Cell rna extraction kit

The shRNA vector of ZEB1, shRNA-pSGU6/GFP/Neo-ZEB1, was constructed (Sangon, Shanghai, China). Lipofectamine 2000 was used to transfect pSGU6/GFP/Neo-ZEB1 and a corresponding negative control NC (Sangon, Shanghai, China) into DF-1 cells. After transfection for 48 h, the cells were collected, and RNA was extracted using a cell RNA extraction kit (Tiangen, Beijing, China).
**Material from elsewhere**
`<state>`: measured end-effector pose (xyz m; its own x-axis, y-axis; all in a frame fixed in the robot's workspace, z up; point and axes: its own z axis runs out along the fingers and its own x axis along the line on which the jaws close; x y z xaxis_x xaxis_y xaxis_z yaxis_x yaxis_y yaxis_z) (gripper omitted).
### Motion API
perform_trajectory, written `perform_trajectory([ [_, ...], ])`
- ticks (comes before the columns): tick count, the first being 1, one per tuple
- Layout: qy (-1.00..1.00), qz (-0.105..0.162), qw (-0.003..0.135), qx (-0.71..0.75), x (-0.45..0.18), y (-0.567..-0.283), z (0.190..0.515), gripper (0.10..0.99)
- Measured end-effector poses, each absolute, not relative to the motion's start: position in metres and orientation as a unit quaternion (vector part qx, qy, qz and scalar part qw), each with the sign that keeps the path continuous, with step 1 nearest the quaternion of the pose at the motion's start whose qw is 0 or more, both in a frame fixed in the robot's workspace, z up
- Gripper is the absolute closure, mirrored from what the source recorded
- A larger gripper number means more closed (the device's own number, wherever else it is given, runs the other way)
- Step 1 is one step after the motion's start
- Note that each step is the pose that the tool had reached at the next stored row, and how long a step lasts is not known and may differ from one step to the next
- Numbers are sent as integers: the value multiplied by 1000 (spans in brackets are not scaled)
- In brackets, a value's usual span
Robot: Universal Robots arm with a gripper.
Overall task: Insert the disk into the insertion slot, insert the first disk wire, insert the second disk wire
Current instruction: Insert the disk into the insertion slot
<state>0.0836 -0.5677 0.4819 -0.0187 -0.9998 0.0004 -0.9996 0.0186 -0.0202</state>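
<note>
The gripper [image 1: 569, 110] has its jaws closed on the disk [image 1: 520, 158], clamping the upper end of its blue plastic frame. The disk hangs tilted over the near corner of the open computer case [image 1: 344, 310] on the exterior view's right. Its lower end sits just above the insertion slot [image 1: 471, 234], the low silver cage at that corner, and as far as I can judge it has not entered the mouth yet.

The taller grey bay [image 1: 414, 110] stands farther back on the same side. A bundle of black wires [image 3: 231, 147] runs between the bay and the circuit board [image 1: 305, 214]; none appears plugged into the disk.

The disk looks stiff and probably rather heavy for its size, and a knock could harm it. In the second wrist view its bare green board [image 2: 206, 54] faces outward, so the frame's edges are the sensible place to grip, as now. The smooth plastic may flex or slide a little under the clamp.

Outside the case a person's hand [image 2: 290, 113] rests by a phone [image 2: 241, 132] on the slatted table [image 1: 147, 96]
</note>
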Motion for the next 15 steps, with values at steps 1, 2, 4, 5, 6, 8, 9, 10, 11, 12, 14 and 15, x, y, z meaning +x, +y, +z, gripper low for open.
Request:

The expression levels of ZEB1 and MC1R in pSGU6/GFP/Neo-ZEB1- and NC-transfected cells were detected by RT‒qPCR.

The chicken DF-1 cells and HEK293T cells (obtained from laboratory preservation) were grown in DMEM (GIBCO, Waltham, MA) supplemented with 10% fetal bovine serum (GIBCO, Waltham, MA) in an incubator at 37°C and 5% CO₂. According to the instructions, the luciferase reporter vector was transfected into the HEK293T cell line using Lipofectamine 2000 (Thermo Fisher, Waltham, MA). The steps of transfection were as follows: HEK293T cells were grown to a density of 70% in a 24-well plate. Lipofectamine 2000 reagent and pGL3-T, pGL3-C, and pGL3-Basic were diluted in OPTI-MEM(GIBCO, Waltham, MA). Diluted pGL3-T, pGL3-C and pGL3-Basic were added to each tube of diluted Lipofectamine 2000 reagent (1:1) and incubated for 20 min. Finally, the pGL3-T-lipid complex, pGL3-C-lipid complex and pGL3-Basic-lipid complex were added to the cells. After transfection for 48 h, HEK293T cells were collected and treated to measure luciferase activity.
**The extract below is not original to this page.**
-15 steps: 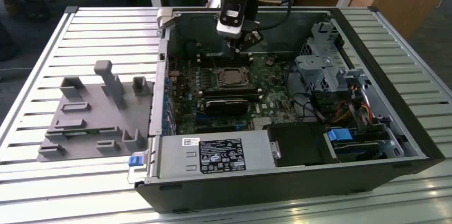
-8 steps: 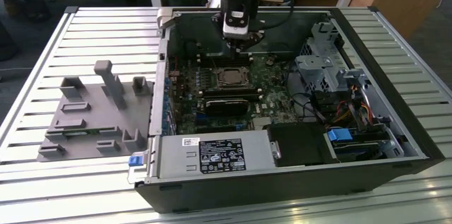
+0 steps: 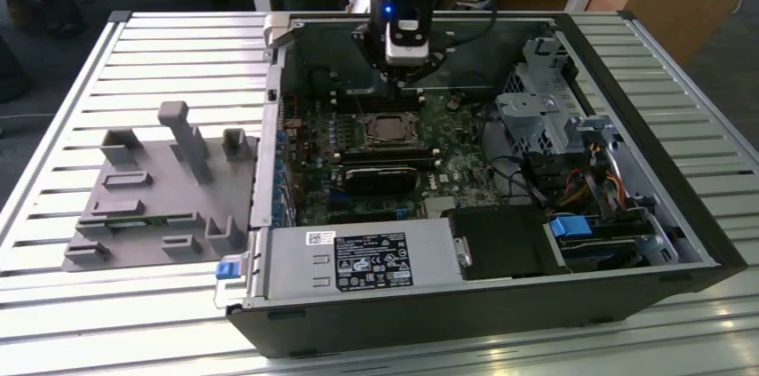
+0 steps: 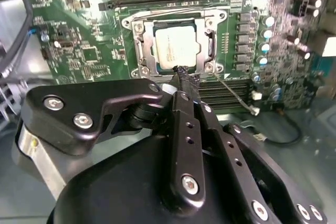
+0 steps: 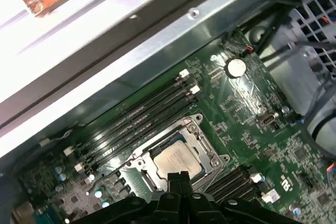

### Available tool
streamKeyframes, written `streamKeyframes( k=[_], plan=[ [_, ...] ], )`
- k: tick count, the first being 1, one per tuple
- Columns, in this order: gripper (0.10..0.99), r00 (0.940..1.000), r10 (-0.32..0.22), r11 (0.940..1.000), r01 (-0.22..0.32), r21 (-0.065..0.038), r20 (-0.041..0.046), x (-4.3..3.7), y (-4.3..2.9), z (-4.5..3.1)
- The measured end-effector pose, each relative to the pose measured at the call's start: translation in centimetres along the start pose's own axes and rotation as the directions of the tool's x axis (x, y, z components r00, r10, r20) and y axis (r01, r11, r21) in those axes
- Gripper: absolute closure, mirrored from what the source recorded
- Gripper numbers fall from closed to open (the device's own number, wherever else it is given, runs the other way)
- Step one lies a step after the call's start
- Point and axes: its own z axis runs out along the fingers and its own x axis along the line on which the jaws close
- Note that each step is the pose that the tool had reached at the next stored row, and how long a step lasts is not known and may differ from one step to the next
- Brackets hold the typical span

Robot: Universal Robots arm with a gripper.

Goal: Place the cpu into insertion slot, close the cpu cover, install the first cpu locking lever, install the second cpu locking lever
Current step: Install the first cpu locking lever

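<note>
One slip is all you are risking here, but it is a costly one. The cpu is lying flat in the insertion slot, and the cpu cover is looking folded down around it, its window framing the pale face. Your pincer is pressed together, pinching nothing that I am seeing, with its tip right at the slot's near rim in both wrist views; whether it is touching I cannot tell. A thin wire lever is sticking out sideways from that corner, seemingly unlatched. If you are driving down off-line, the tip is likely landing on the chip's face or skidding onto the green board and scraping small parts. If the cover is sitting proud, any push on the lever is forcing it against the chip.
</note>
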Motion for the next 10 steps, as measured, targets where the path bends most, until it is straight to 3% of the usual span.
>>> streamKeyframes(
  k=[5, 10],
  plan=[
    [0.976, 0.9958, -0.091, 0.9958, 0.091, 0.0, -0.0021, 0.0, 0.0, 0.01],
    [0.976, 0.9834, -0.182, 0.9834, 0.182, -0.001, -0.0041, 0.0, 0.0, 0.02]
  ],
)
The overexpression vector of ZEB1 pIRES2-EGFP-ZEB1 and the control vector pIRES2-EGFP-basic were transfected into DF-1 cells with Lipofectamine 2000 (Thermo Fisher, Waltham, MA). After transfection for 48 h, DF-1 cells were collected, and RNA was extracted with a cell RNA extraction kit (Tiangen, Beijing, China). The expression levels of ZEB1 and MC1R in pIRES2-EGFP-ZEB1 and pIRES2-EGFP transfected cells were detected by RT‒qPCR.